Chi vorrebbe leggere cose difficili da capire? Nessuno probabilmente, ma la letteratura scientifica funziona così. O, meglio, ha sempre funzionato così. Per portare il messaggio ai non addetti ai lavori, poi, c’erano i divulgatori, spesso giornalisti scientifici, in grado di comprendere l’essenza del messaggio e tradurlo in concetti comprensibili ai più, compresi quelli cui questa informazione era necessaria ai fini del processo decisionale.

Ora, scrivono gli autori di una ricerca appena pubblicata su Plos One, la letteratura scientifica sembra essere sempre più attenta alla narrativa, al modo in cui sono esposti i contenuti oggetto di ricerca, a quello che si potrebbe definire lo storytelling.

Narrative Style Influences Citation Frequency in Climate Change Science

E, il risultato è già nel titolo del loro paper: lo stile narrativo influenza le citazioni nella scienza dei cambiamenti climatici.

Ora, superato il primo accesso di orticaria provocato dal solo fatto che si voglia dare per scontato che esista una scienza dei cambiamenti climatici, quando in realtà esiste una scienza del clima che dovrebbe semmai racchiuderla piuttosto che esserne ritenuta esclusiva, possiamo riflettere su quanto prospettato da questo lavoro.

Innanzi tutto non è un caso se sia stato scelto l’ambito climatico per compiere un’analisi che, verificate pure nell’articolo perché è liberamente accessibile, sembra essere abbastanza rigorosa.
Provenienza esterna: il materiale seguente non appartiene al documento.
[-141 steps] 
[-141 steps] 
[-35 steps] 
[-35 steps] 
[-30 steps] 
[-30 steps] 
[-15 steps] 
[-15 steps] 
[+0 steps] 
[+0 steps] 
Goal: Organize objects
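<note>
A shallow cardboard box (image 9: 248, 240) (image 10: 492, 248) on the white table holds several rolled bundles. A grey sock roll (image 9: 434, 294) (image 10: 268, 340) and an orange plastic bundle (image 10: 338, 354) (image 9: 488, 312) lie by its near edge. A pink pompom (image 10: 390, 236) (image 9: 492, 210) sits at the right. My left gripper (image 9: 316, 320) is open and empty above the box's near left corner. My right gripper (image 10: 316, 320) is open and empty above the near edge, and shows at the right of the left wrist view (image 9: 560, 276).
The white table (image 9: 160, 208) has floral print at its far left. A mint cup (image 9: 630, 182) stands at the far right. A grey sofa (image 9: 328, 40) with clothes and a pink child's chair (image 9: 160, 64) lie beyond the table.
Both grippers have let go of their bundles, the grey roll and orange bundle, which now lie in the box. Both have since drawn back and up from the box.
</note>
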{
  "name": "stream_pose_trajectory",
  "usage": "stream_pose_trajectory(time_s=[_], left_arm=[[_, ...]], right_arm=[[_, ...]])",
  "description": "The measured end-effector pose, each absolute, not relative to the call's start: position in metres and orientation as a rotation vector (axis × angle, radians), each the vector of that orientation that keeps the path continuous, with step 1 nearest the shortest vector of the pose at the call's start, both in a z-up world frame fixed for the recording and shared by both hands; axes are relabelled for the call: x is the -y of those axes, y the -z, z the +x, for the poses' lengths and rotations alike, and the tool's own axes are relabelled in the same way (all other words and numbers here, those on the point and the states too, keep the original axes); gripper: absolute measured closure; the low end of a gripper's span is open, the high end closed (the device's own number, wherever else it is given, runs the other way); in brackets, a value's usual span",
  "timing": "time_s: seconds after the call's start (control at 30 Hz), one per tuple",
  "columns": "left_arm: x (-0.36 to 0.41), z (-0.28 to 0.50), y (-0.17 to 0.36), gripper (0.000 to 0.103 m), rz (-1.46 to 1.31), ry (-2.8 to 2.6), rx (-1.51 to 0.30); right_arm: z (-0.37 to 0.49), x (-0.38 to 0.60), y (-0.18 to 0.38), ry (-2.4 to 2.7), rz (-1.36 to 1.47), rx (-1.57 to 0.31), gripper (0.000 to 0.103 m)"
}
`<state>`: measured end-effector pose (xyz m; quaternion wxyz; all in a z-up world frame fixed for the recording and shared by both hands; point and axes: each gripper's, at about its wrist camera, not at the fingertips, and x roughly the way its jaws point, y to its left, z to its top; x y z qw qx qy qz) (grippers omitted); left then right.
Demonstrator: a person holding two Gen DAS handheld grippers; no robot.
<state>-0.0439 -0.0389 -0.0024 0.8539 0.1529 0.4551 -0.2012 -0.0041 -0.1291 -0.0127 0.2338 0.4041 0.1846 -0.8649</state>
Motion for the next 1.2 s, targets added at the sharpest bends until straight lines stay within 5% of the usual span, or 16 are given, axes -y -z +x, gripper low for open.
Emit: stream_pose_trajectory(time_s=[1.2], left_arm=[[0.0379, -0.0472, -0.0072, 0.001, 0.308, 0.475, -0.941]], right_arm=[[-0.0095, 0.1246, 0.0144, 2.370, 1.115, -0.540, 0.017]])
Proprio in questo settore, scrivono:

[…] la scrittura scientifica professionale tende ad essere più espositiva che narrativa, dando priorità ad osservazioni oggettive fatte da ricercatori distaccati ee basata sulla proposizione logica “se X, allora Y” per definire la struttura di un argomento.

[…] la scrittura narrativa, d’altra parte, è comunemente utilizzata con buoni risultati nella scrittura scientifica non professionale. Sia la semplice narrativa che la narrativa climatica apocalittica sono note per catturare l’attenzione del pubblico e promuovere l’azione. Inoltre, la narrativa può influenzare la percezione del rischio climatico e il gradimento delle policy tra il pubblico, e lo stile narrativo è stato proposto come un potente strumento di ricerca per affrontare problemi di comprensione, policy e azioni per come queste sono in relazione con il cambiamento climatico.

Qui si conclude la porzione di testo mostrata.